If you are interested in the subject, the discussion also spawned an entertaining and comprehensive appendix to the DataLad Handbook written by my colleague – How to name a file: Interoperability considerations.

General principles

The three sources listed at the beginning agree that the goal of file naming is to make life easier when working with files recorded a while ago. The three rules they give for file names are best summarised as:

machine readable,
human readable,
easy to sort and search,

and it's hard not to agree on that.

Spaces are bad but what about hyphen?

Sources also agree that spaces are best avoided. This comes, mainly, from command line usage, which is a very popular way of interacting with data. In a command line, space is used to separate arguments of a command, so a file name (single argument) with spaces needs to be put in quotation marks "like this" or written with an escape character like\ this, which is plainly annoying. Even bigger problems await when a file name needs to be passed between programs, and you may find yourself escaping quotation symbols or escape characters themselves.

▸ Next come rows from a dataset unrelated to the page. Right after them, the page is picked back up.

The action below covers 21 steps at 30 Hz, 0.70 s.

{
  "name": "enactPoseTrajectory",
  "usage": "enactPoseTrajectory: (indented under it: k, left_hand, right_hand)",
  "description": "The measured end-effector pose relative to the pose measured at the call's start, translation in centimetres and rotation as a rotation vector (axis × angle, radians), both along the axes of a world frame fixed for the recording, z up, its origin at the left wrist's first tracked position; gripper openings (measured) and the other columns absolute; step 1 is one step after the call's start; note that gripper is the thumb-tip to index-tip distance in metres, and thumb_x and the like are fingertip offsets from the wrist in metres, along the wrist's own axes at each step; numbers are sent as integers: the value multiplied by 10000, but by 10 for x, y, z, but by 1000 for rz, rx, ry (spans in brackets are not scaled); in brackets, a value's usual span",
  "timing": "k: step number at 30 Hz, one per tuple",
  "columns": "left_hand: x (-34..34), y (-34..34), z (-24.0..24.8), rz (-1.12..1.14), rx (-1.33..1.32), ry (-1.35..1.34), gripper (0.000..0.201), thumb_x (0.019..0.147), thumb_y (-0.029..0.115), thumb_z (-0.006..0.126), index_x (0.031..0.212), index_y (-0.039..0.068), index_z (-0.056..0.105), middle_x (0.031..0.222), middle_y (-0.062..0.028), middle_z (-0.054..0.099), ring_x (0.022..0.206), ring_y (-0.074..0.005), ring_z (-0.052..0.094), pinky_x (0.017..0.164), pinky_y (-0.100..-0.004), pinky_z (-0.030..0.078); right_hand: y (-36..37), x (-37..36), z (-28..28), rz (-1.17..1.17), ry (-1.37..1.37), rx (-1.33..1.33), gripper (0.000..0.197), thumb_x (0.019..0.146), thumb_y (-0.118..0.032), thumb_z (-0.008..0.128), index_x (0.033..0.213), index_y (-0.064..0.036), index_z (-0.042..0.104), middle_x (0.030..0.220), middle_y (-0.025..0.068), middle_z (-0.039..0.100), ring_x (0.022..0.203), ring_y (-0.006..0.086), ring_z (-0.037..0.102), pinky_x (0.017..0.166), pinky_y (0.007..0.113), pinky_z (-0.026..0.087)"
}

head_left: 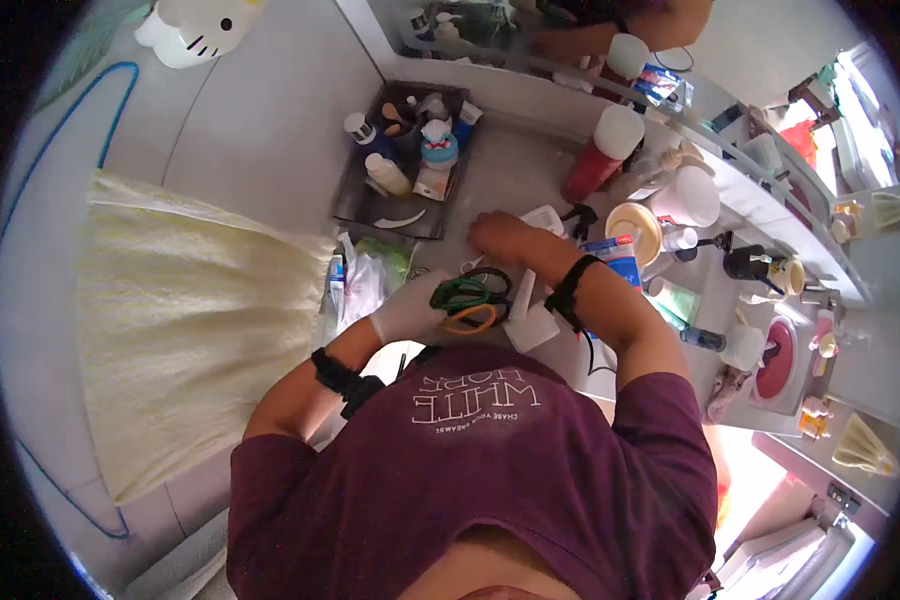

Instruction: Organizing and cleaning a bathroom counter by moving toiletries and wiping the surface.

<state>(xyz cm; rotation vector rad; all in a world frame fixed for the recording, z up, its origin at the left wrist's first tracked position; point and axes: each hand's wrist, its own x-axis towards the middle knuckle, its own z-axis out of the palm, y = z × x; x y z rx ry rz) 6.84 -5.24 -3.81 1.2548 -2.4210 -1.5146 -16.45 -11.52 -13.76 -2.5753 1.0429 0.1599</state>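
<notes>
My left hand [412, 310], pale in bright light, is closed around a bundle of green, black and orange loops [470, 300]. Whether these are scissor handles or bands I cannot tell. Just beyond it, my right hand [502, 238] reaches over the grey counter with its fingers bent down; their tips are hidden, so what they touch does not show. A small white loop-shaped thing [472, 266] lies below those fingers. Beside my right wrist are a white box-like item [545, 219] and a slim white stick-shaped piece [523, 294]. A white square [532, 328] lies close to my shirt.
A dark tray [342, 212] of bottles and jars stands at the back left. A red bottle with a white lid [592, 170], a cream-lidded jar [633, 234] and a blue box [620, 262] crowd the right. Plastic bags [367, 285] lie left; a yellowish towel [200, 330] hangs there.
</notes>
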Motion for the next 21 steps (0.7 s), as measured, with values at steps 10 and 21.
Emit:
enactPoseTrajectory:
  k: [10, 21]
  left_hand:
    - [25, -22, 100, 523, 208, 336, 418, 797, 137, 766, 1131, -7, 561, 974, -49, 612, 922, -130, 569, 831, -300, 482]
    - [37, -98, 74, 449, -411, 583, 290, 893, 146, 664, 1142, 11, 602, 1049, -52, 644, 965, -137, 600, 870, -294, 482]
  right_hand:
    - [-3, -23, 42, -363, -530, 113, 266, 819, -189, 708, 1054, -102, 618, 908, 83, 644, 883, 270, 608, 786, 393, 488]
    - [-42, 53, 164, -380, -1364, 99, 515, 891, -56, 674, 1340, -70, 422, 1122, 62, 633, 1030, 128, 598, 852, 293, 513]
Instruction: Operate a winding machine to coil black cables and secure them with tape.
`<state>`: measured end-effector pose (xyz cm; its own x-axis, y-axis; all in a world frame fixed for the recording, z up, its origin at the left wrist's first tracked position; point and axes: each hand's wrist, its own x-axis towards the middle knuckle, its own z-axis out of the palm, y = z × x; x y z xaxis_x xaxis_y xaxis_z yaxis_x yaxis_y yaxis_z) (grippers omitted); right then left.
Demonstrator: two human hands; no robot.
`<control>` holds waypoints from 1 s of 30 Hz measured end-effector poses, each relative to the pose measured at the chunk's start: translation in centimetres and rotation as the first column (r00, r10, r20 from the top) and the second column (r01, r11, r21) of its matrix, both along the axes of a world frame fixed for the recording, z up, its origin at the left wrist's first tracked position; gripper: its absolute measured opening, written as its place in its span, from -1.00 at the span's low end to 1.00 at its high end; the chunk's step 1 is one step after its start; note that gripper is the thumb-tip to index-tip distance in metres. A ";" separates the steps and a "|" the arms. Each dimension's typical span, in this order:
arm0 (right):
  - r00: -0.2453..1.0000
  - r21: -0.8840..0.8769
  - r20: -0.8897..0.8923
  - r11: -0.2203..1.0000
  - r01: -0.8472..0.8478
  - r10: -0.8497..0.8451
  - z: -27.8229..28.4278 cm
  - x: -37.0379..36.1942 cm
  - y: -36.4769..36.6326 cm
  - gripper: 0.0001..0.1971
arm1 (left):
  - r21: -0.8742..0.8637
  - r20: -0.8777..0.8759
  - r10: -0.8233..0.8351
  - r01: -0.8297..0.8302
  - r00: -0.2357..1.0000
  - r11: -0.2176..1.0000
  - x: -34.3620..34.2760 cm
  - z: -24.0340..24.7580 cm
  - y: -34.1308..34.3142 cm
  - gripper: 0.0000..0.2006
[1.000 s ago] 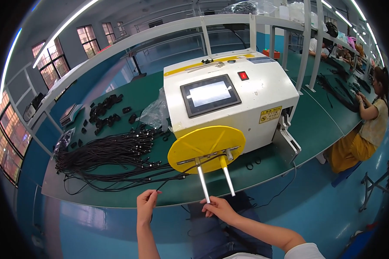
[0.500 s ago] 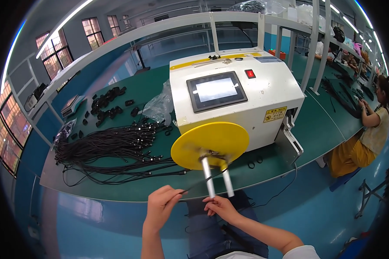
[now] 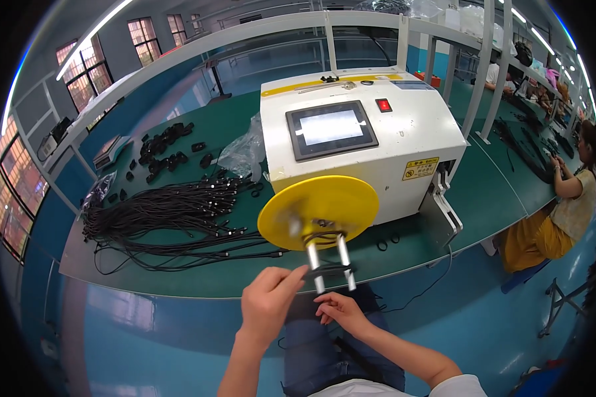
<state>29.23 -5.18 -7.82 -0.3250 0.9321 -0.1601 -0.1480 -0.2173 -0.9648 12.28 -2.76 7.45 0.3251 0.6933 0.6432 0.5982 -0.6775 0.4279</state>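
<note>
A yellow disc [image 3: 278, 212] on the front of the white winding machine [image 3: 371, 165] carries two pale posts that point toward me. Black cable [image 3: 331, 270] is looped round these posts, both close to the disc and near their outer ends. My left hand [image 3: 268, 301] is closed in a pinch on the cable, just left of the posts. Below the post tips, my right hand [image 3: 343, 311] is apart from them, its fingers loosely bent and spread, with nothing visible in them.
Bundled black cables [image 3: 165, 212] lie left of the machine. Behind them are black plastic pieces [image 3: 169, 139] and a clear plastic bag [image 3: 242, 155]. Two black rings [image 3: 388, 241] rest right of the disc. A co-worker [image 3: 576, 192] sits far right. A metal frame [image 3: 331, 43] stands behind.
The cable has gone from a slanting strand at the posts to loops wound round them. My left hand has moved right and nearer the posts; my right hand has shifted slightly up and right.
</note>
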 end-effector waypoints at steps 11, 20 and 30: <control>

A common recommendation, with which I agree, is to replace spaces with underscores and hyphens. The two can be combined and have different meaning, with underscores separating units of information, and hyphens separating words within a unit for better readability. For example, sample_green_city-landscape.jpg has three units of information: category (sample), color (green) and content description (city landscape). Every common programming language will have a facility for easily splitting the name into three blocks.

This can be taken further: the name can be constructed from key-value pairs, with hyphens separating key from value, and underscores separating pairs. This makes the pattern self-explanatory and can be useful if there are many possible units of information, but different subsets are used between files. For example, the previous name could be rewritten as kind-sample_color-green_content-citylandscape.jpg. Again, a programming language of your choice will have a key-value based representation and an easy way to create it from this name.

Interestingly, one of the sources recommended that only underscores should be used, and hyphens must be avoided. The reasoning? That it's easy to confuse a hyphen (-) with an n-dash (–, a typographic character used, for example, in ranges or numbers) or m-dash (—, a typographic character often used to indicate a pause in a sentence). I admit, I have fallen prey of a dash in a file name once, and then it took me a while to find out why the file name does not match. However, pretty much the only way a dash can find its way into a file name is when it gets copied from a document editor; the keyboard only has a hyphen. In my opinion, the adventages of having two word-separating characters far outweigh this risk, and I was surprised to see an assertive statement "don't use hyphens and dashes".

Does a date belong in a name?

One recommendation that seems pervasive is to start a filename with a date, formatted according to ISO 8601, e.g. 2021-12-10-file-naming.org. It's hard to deny that if a date is used, ISO 8601 is the way to go (as alphabetic sorting produces chronological order). However, there is probably too much emphasis on including the date at all.

If the date is an essential information (e.g. weather data collected daily) or the chronology is of particular importance (e.g. meeting notes, blog posts), then sure. Other than that? Probably redundant in most cases. Arguably, it may even be considered bad practice, especially when used to represent changes over time (honestly, that's hardly different than adding "_v1", "v2", etc.) – that problem is better solved by using actual version control. Perhaps some of the drive for including the date comes from the fact that creation date may or may not survive file transfer between computers. But again, since version version control tools associate each change with a date, this problem is also solved.

Is numbering helpful?

Another common recommendation is to include a number at or near the beginning: 01_this or analysis02_that. As with dates, one thing is for sure: if you are including numbers and there is a chance of going beyond 10, use zero padding (because alphabetic sorting is done by single characters, 10_x will land before 2_x but not 02_x). But I'm not certain that the recommendation is universal. In some cases, adding numbers will certainly be easy and look nice. In some, however, you won't know the definitive order in advance, and if somethings needs to be inserted in the middle, you will have to sequentially rename all subsequent files. In these cases, at least for code, an alternative strategy would be to record the correct order in a free-form description (readme file) or some sort of a master script (e.g. makefile). And again, using version control provides an additional perspective. If the outcome of including numerals is 02_first-attempt and 04_an-improved-approach then it really could just be the-analysis with the evolution stored in version control history.